Hidden Modern Pellagra — Alcoholism, Crohn's, Hartnup
Frank textbook pellagra is now rare in developed countries because of flour fortification with niacin (mandated in the US since 1942) and generally adequate protein intake. But hidden or subclinical pellagra still occurs and is frequently missed because clinicians no longer consider it.
Chronic alcoholism
The most common modern cause. Alcohol contributes multiple hits: (1) alcohol metabolism by alcohol dehydrogenase and aldehyde dehydrogenase consumes massive amounts of NAD+ in the liver, depleting hepatic stores; (2) chronic alcoholics frequently have poor diet quality with low protein and B-vitamin intake; (3) alcohol impairs intestinal absorption of multiple B vitamins; (4) alcoholic liver disease impairs the Preiss-Handler conversion of nicotinic acid to NAD+. Alcoholics frequently present with partial pellagra — photosensitive dermatitis, glossitis, irritability, and confusion that's attributed to alcohol itself rather than to niacin deficiency.
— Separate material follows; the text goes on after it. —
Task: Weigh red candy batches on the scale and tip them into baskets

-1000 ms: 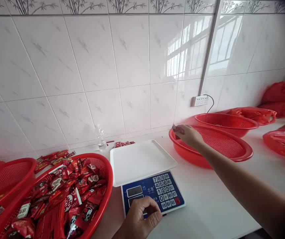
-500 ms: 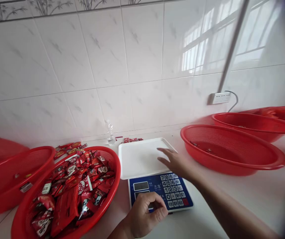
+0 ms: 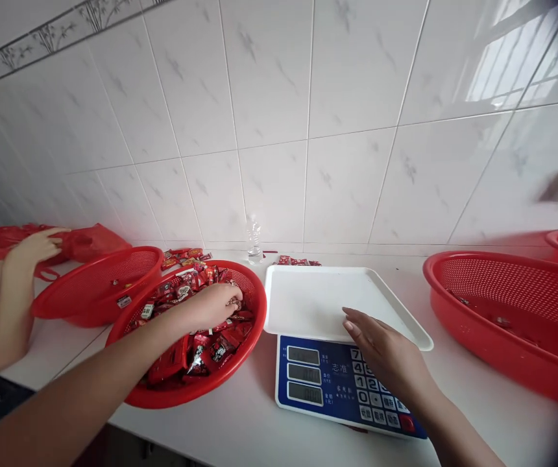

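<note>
My left hand (image 3: 213, 306) reaches into the red basket (image 3: 258, 305) of red-wrapped packets (image 3: 220, 350). Its fingers curl down among the packets near the basket's right side, and what they grip is too small to make out. My right hand (image 3: 381, 340) hovers over the front edge of the white scale tray (image 3: 303, 301) and the keypad, fingers extended and nothing in them. The blue scale (image 3: 330, 383) faces me with three small displays at its left.
A red basket (image 3: 493, 311) with a few small items stands at the right, another (image 3: 98, 285) at the left. Another person's hand (image 3: 36, 250) is over red bags (image 3: 98, 240) at the far left. A clear bottle (image 3: 254, 240) stands near the tiled wall.
My left hand has moved left from in front of the scale into the packet basket. My right hand remains by the tray. The view has turned left, bringing another person's arms into sight.
</note>
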Demonstrator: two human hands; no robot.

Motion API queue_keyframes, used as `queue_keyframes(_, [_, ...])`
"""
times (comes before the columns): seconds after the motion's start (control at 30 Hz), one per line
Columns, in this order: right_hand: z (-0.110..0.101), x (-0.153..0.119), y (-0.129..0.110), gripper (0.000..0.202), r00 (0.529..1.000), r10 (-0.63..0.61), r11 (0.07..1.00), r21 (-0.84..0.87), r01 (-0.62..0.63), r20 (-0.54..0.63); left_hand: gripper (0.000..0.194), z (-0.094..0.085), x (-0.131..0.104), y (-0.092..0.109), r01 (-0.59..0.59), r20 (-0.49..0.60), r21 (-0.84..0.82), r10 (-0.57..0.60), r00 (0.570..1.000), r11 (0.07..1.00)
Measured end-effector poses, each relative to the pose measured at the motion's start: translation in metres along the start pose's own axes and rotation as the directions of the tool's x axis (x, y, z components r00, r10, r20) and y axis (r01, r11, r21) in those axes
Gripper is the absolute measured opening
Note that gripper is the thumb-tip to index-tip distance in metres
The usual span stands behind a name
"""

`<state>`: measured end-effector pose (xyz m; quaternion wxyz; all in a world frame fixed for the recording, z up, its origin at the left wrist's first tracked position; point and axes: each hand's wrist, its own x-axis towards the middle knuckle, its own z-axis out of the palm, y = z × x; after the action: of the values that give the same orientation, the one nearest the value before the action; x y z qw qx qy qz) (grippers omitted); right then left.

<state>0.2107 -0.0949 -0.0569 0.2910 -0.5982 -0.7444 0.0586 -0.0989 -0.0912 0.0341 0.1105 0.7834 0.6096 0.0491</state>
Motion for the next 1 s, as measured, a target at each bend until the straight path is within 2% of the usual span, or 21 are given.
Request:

Broad B-complex replacement (including pellagra-level niacin doses) should be standard in any malnourished alcoholic.
Crohn's disease and IBD
Active small-bowel Crohn's disease causes malabsorption of all B vitamins. Chronic intestinal inflammation also induces IDO (indoleamine 2,3-dioxygenase) which diverts tryptophan away from NAD+ synthesis toward kynurenine pathway metabolites. The combination of malabsorption plus increased tryptophan catabolism can produce secondary pellagra in poorly nourished Crohn's patients. Watch especially for combined photosensitive dermatitis and worsening cognitive symptoms in a Crohn's patient.
Hartnup disease
A rare autosomal recessive disorder caused by SLC6A19 gene mutations affecting the neutral amino acid transporter in the intestine and renal tubules. Patients cannot adequately absorb tryptophan from the gut or reabsorb it in the kidneys. Clinical presentation includes a pellagra-like photosensitive rash, episodic cerebellar ataxia, and psychiatric symptoms — usually presenting in childhood and triggered by sunlight exposure, fever, or stress. Treatment is high-dose nicotinamide (50-300 mg/day) plus a high-protein diet. Symptoms usually resolve completely with treatment though episodes can recur during stress.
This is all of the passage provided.